» **WHAT IS BEING ASKED**
Key in the whole listing below again, keeping every word as it is.

» **EXERCISE INPUTS**
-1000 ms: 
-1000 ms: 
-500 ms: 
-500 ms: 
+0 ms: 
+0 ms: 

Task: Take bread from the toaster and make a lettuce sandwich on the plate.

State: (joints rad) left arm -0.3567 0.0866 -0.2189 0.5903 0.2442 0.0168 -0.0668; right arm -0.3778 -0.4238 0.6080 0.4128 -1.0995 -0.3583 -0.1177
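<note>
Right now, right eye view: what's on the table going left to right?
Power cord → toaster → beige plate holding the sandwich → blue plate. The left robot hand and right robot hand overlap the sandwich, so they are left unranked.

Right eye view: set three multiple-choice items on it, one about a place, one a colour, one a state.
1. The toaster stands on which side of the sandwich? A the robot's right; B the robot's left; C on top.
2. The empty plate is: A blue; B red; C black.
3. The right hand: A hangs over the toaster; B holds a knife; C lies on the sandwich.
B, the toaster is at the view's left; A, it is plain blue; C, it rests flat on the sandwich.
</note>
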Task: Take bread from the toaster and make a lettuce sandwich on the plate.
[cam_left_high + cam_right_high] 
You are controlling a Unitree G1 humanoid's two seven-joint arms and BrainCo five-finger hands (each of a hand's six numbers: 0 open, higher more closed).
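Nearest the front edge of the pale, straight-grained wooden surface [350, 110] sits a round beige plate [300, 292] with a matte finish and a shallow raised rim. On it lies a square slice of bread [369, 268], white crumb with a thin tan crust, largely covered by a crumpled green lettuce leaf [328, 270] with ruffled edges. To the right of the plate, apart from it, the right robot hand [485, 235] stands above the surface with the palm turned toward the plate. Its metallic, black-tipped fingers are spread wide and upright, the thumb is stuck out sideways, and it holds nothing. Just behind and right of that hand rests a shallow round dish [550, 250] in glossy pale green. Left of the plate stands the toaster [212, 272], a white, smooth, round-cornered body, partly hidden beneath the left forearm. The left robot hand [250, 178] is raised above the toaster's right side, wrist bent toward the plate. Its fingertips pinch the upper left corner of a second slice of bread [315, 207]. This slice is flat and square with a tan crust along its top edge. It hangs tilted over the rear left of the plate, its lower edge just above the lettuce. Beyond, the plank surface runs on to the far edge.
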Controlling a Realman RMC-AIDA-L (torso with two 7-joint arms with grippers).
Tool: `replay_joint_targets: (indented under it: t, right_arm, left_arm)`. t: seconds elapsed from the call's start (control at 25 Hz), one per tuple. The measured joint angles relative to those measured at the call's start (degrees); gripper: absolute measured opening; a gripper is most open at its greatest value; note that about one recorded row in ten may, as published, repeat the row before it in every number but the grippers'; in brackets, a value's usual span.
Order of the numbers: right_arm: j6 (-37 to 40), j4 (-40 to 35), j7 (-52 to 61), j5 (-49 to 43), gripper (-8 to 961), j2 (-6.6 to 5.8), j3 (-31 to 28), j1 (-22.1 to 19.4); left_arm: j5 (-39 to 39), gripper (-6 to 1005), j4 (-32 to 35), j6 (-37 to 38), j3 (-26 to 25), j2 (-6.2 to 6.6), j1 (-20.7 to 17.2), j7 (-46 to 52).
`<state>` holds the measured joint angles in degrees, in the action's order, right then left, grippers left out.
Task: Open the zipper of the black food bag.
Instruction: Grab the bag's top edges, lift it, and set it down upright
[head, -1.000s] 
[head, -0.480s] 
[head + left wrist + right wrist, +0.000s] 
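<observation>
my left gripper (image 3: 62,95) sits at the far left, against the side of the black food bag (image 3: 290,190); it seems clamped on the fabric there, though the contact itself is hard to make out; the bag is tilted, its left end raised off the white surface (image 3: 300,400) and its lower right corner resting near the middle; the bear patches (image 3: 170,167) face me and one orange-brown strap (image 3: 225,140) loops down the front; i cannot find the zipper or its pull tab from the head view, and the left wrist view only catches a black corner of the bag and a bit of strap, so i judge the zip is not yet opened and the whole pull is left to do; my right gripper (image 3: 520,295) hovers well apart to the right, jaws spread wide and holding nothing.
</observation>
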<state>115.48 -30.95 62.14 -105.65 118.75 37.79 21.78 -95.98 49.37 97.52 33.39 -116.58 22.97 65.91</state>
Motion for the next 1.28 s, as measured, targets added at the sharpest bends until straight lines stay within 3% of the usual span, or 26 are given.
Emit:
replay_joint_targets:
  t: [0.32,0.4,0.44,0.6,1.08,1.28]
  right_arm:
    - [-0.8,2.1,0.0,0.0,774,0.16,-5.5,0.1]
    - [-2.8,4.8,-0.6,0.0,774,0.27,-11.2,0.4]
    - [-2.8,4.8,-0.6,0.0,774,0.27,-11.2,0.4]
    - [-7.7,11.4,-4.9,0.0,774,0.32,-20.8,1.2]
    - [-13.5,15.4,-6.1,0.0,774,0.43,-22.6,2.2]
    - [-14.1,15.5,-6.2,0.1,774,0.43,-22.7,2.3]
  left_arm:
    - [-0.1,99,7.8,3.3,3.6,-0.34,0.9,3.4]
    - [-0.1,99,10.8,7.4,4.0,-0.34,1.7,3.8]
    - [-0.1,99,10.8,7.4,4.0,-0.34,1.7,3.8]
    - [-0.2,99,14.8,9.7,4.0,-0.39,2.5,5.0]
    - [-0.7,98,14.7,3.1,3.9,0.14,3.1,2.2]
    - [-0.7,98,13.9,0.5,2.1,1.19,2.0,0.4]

» **EXERCISE ANSWER**
-1000 ms: 
-1000 ms: 
-500 ms: 
-500 ms: 
+0 ms: 
+0 ms: 

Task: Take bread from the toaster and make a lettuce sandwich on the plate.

State: (joints rad) left arm -0.3567 0.0866 -0.2189 0.5903 0.2442 0.0168 -0.0668; right arm -0.3778 -0.4238 0.6080 0.4128 -1.0995 -0.3583 -0.1177
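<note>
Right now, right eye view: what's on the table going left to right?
Power cord → toaster → beige plate holding the sandwich → blue plate. The left robot hand and right robot hand overlap the sandwich, so they are left unranked.

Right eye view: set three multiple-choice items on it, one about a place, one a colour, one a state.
1. The toaster stands on which side of the sandwich? A the robot's right; B the robot's left; C on top.
2. The empty plate is: A blue; B red; C black.
3. The right hand: A hangs over the toaster; B holds a knife; C lies on the sandwich.
B, the toaster is at the view's left; A, it is plain blue; C, it rests flat on the sandwich.
</note>
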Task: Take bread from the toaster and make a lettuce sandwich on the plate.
[cam_left_high + cam_right_high] 
You are controlling a Unitree G1 humanoid's two seven-joint arms and BrainCo five-finger hands (each of a hand's six numbers: 0 open, higher more closed).
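Nearest the front edge of the pale, straight-grained wooden surface [350, 110] sits a round beige plate [300, 292] with a matte finish and a shallow raised rim. On it lies a square slice of bread [369, 268], white crumb with a thin tan crust, largely covered by a crumpled green lettuce leaf [328, 270] with ruffled edges. To the right of the plate, apart from it, the right robot hand [485, 235] stands above the surface with the palm turned toward the plate. Its metallic, black-tipped fingers are spread wide and upright, the thumb is stuck out sideways, and it holds nothing. Just behind and right of that hand rests a shallow round dish [550, 250] in glossy pale green. Left of the plate stands the toaster [212, 272], a white, smooth, round-cornered body, partly hidden beneath the left forearm. The left robot hand [250, 178] is raised above the toaster's right side, wrist bent toward the plate. Its fingertips pinch the upper left corner of a second slice of bread [315, 207]. This slice is flat and square with a tan crust along its top edge. It hangs tilted over the rear left of the plate, its lower edge just above the lettuce. Beyond, the plank surface runs on to the far edge.
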Controlling a Realman RMC-AIDA-L (torso with two 7-joint arms with grippers).
Tool: `replay_joint_targets: (indented under it: t, right_arm, left_arm)`. t: seconds elapsed from the call's start (control at 25 Hz), one per tuple. The measured joint angles relative to those measured at the call's start (degrees); gripper: absolute measured opening; a gripper is most open at its greatest value; note that about one recorded row in ten may, as published, repeat the row before it in every number but the grippers'; in brackets, a value's usual span.
Order of the numbers: right_arm: j6 (-37 to 40), j4 (-40 to 35), j7 (-52 to 61), j5 (-49 to 43), gripper (-8 to 961), j2 (-6.6 to 5.8), j3 (-31 to 28), j1 (-22.1 to 19.4); left_arm: j5 (-39 to 39), gripper (-6 to 1005), j4 (-32 to 35), j6 (-37 to 38), j3 (-26 to 25), j2 (-6.2 to 6.6), j1 (-20.7 to 17.2), j7 (-46 to 52).
`<state>` holds the measured joint angles in degrees, in the action's order, right then left, grippers left out.
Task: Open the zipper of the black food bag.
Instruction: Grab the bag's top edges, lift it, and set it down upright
[head, -1.000s] 
[head, -0.480s] 
[head + left wrist + right wrist, +0.000s] 
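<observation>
my left gripper (image 3: 62,95) sits at the far left, against the side of the black food bag (image 3: 290,190); it seems clamped on the fabric there, though the contact itself is hard to make out; the bag is tilted, its left end raised off the white surface (image 3: 300,400) and its lower right corner resting near the middle; the bear patches (image 3: 170,167) face me and one orange-brown strap (image 3: 225,140) loops down the front; i cannot find the zipper or its pull tab from the head view, and the left wrist view only catches a black corner of the bag and a bit of strap, so i judge the zip is not yet opened and the whole pull is left to do; my right gripper (image 3: 520,295) hovers well apart to the right, jaws spread wide and holding nothing.
</observation>
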<state>115.48 -30.95 62.14 -105.65 118.75 37.79 21.78 -95.98 49.37 97.52 33.39 -116.58 22.97 65.91</state>
Motion for the next 1.28 s, as measured, targets added at the sharpest bends until straight lines stay within 3% of the usual span, or 26 are given.
Emit:
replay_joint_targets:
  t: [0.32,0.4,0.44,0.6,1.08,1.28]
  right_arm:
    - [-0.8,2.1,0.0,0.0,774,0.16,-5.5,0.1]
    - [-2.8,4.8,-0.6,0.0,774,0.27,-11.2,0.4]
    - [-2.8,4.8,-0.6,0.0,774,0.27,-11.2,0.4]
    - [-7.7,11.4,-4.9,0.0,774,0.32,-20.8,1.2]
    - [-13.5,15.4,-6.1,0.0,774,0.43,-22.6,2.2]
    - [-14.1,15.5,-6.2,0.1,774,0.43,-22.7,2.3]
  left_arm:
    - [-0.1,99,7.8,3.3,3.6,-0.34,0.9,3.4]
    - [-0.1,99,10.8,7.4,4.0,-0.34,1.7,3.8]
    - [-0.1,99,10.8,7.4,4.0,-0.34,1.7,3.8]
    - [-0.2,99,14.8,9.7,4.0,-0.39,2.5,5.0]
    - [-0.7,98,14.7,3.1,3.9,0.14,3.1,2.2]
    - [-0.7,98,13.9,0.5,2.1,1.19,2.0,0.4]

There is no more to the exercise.